La mente cosciente soggettiva dell’uomo moderno appare come motore della storia che sembra un susseguirsi di atti di volontà umana, di scelte intrecciate con la casualità degli eventi. Questa mente si contrappone a quella arcaica in cui le "voci" degli dèi comandano all’uomo ogni azione e comportamento, determinandone il destino e quindi la storia.

Un momento drammatico del passato non molto lontano fu quello in cui civiltà sprovviste di scrittura, come quella Inca, espressioni di una mente bicamerale ancora soggetta ai voleri degli dèi, si scontrarono con la cultura europea dei Conquistadores, che le spazzò via in nome di una parola scritta testimone dell’unica verità possibile in un mondo orfano di dèi: espressione di una teocrazia ipocrita costruita solo come instrumentum regni.
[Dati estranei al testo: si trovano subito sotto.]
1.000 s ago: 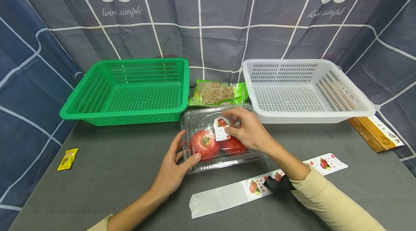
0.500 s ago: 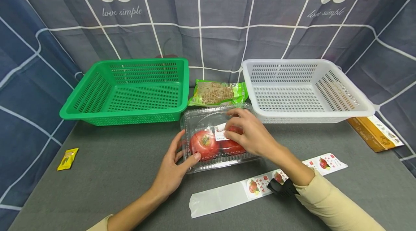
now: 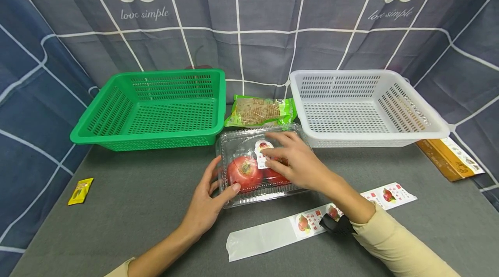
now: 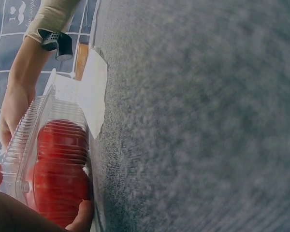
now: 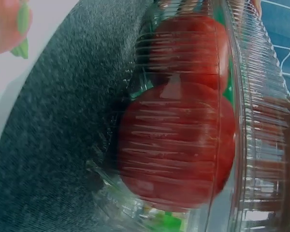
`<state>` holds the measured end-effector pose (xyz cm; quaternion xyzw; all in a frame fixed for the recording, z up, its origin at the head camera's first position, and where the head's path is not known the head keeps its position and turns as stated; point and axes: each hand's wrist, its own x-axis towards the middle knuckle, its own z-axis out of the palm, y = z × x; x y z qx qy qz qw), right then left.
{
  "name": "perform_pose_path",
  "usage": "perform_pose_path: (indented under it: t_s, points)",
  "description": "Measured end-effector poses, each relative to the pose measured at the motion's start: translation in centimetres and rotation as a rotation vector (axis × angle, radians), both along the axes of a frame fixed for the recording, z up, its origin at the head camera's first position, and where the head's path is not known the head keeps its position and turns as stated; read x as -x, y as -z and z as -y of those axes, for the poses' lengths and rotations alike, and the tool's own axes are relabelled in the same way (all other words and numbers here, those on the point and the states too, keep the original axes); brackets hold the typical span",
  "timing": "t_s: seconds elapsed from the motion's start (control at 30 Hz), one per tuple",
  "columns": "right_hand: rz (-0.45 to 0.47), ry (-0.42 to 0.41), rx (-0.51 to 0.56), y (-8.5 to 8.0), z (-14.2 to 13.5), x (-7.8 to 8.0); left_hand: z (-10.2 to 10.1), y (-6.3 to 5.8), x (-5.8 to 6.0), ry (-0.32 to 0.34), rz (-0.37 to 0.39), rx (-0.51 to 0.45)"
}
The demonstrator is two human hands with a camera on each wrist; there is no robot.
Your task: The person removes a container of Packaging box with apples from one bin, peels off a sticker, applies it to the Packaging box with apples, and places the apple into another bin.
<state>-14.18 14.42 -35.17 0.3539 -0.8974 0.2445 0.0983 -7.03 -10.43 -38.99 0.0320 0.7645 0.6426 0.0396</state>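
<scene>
A clear plastic clamshell box [image 3: 269, 199] with red tomatoes [image 3: 244, 172] inside lies on the grey tabletop. My left hand [image 3: 206, 203] holds its left front corner, thumb at the front edge and fingers along the left side. A white sticker [image 3: 262, 163] with a red fruit picture is on the lid. Over the lid's right part, my right hand [image 3: 302, 162] rests its loosely extended fingertips on the sticker. In the right wrist view, two tomatoes [image 5: 179, 145] show through the ribbed side wall. The left wrist view shows my left thumb [image 4: 83, 216] low against the box.
A backing strip [image 3: 259, 242] with printed stickers lies in front, under the right forearm. Behind stand a green basket [image 3: 163, 140] and a white basket [image 3: 362, 140], with a green food packet [image 3: 259, 111] between them. A yellow sachet [image 3: 80, 191] lies left, a brown box [image 3: 448, 162] right.
My right hand's fingers have gone from bunched over the sticker to spread out across it, uncovering more of the sticker. The left hand and the box stay in place.
</scene>
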Motion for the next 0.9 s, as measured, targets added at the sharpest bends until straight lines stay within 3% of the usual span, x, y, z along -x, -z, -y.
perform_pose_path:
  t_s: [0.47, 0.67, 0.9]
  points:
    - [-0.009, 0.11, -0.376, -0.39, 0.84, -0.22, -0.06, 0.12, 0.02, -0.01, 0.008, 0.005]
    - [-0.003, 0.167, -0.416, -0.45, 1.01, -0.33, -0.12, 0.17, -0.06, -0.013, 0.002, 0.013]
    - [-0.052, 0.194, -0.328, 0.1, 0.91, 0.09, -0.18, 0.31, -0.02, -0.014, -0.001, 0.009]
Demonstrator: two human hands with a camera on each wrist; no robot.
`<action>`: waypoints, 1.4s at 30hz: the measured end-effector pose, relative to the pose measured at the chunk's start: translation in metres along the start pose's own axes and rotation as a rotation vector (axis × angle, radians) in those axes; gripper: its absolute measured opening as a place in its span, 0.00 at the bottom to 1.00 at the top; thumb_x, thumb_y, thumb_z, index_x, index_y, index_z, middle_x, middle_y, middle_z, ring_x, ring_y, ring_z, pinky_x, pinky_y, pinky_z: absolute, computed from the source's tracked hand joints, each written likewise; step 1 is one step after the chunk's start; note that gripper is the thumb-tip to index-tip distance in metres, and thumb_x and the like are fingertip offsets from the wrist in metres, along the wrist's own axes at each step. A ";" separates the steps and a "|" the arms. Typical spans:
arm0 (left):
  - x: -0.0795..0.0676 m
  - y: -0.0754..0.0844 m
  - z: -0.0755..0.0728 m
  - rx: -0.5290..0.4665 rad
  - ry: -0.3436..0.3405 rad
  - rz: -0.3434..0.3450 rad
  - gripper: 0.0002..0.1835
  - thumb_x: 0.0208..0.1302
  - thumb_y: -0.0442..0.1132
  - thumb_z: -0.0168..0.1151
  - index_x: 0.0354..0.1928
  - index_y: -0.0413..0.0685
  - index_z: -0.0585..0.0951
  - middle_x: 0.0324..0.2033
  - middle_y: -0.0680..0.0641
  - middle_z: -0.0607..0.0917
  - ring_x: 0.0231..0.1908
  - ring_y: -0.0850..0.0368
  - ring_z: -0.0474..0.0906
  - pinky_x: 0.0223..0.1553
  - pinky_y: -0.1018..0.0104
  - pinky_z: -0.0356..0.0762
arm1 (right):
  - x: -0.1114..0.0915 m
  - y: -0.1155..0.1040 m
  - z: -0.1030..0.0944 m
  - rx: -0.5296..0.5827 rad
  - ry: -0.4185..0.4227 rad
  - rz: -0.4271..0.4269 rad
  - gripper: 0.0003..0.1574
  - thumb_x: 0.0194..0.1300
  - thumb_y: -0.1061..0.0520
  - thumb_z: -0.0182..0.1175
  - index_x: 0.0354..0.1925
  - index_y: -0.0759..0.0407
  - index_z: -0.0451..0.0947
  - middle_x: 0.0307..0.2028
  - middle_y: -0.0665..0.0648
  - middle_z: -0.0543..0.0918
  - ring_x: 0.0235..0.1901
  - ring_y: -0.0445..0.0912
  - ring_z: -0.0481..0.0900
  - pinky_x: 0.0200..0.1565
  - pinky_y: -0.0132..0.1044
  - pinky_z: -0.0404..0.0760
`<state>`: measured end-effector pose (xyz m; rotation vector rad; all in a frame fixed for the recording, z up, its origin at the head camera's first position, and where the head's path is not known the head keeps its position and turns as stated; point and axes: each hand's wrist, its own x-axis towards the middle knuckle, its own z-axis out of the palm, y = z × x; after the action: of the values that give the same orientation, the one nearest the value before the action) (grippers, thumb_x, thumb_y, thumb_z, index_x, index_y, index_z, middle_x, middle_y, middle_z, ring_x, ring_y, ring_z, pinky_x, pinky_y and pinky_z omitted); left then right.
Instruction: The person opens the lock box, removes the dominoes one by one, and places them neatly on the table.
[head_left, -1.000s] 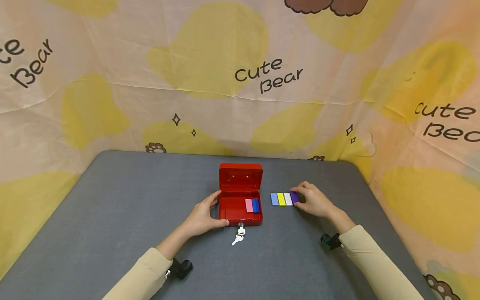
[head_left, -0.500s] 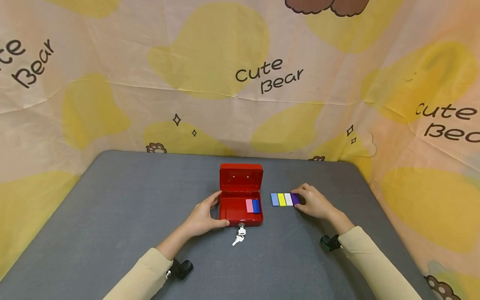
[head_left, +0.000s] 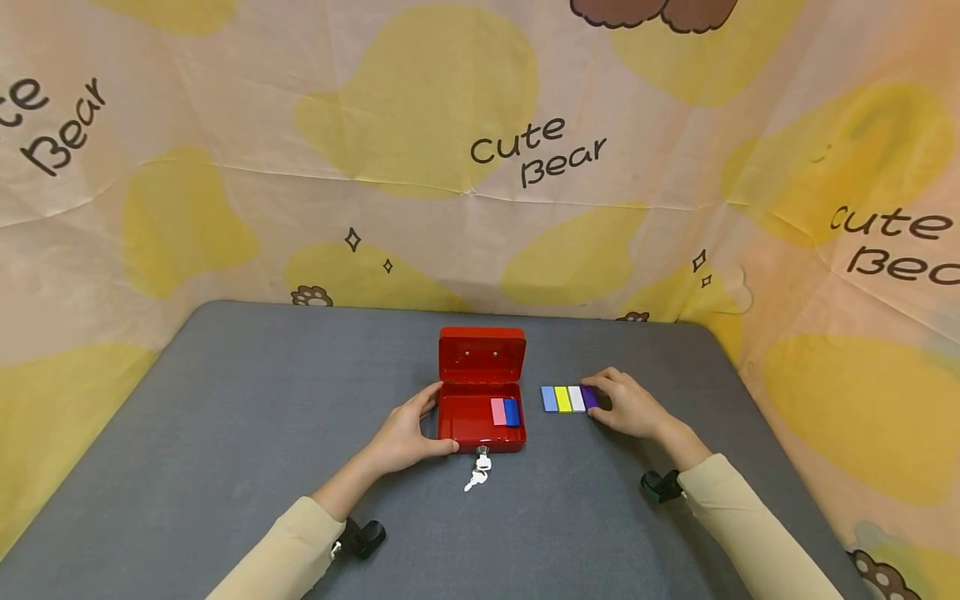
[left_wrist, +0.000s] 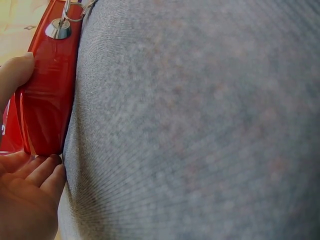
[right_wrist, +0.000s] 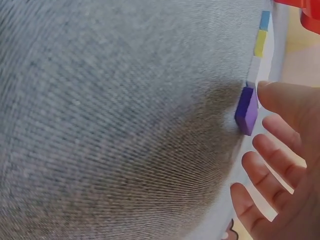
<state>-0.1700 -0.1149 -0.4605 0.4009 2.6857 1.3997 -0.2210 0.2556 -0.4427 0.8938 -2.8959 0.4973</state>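
Observation:
An opened red cash box [head_left: 468, 412] stands on the grey table, its raised lid [head_left: 482, 354] at the back. My left hand [head_left: 401, 433] grips the box's left side, thumb at the front corner and fingers towards the rear. Inside, at the right, lie a pink block [head_left: 498, 412] and a dark blue block [head_left: 512, 412], side by side. Right of the box runs a row: a light blue block [head_left: 549, 399], a yellow block [head_left: 562, 399], a white block [head_left: 577, 399] and a purple block [right_wrist: 246, 111]. Thumb and index finger of my right hand [head_left: 630, 404] pinch the purple block at its near and far ends.
Keys [head_left: 477, 472] hang from the lock [left_wrist: 59, 29] on the box's front. The grey cloth-covered table [head_left: 262, 400] extends to both sides, with a patterned curtain [head_left: 420, 167] behind it. Each wrist carries a small black camera [head_left: 363, 539].
The right hand has sunk very slightly at the purple block within the last second. The left hand and the box stay in place.

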 end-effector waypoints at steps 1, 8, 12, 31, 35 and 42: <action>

Nella cultura europea, prodotto della mente cosciente, il peso della componente allucinatoria sembra minimo, anche se non si può dire che essa sia del tutto scomparsa, poiché si possono ancora riconoscere in essa vestigia della mente bicamerale. Vi sono infatti patologie — come la schizofrenia e l’epilessia — in cui le allucinazioni hanno un ruolo importante. Inoltre, molti dei cosiddetti stati di coscienza alterata, prodotti da droghe o manipolazioni della percezione, sono la versione moderna di stati con cui i nostri predecessori sembravano avere la massima familiarità. La persistenza di un nucleo bicamerale è infine testimoniata dalla creazione artistica e dal suo apprezzamento, prodotti della mente cosciente e da pulsioni identificate con l’inconscio. In un saggio intitolato Il piacere estetico e i suoi fondamenti neurobiologici (Supernova, Venezia 2002), ho analizzato il collegamento tra l’emozione estetica e la componente estatica che, nella creazione artistica e nel suo apprezzamento, è un momento cruciale di questi fenomeni; un momento capace di farli rientrare nell’ambito delle esperienze allucinatorie legate alla non ancora scomparsa bicameralità della mente moderna.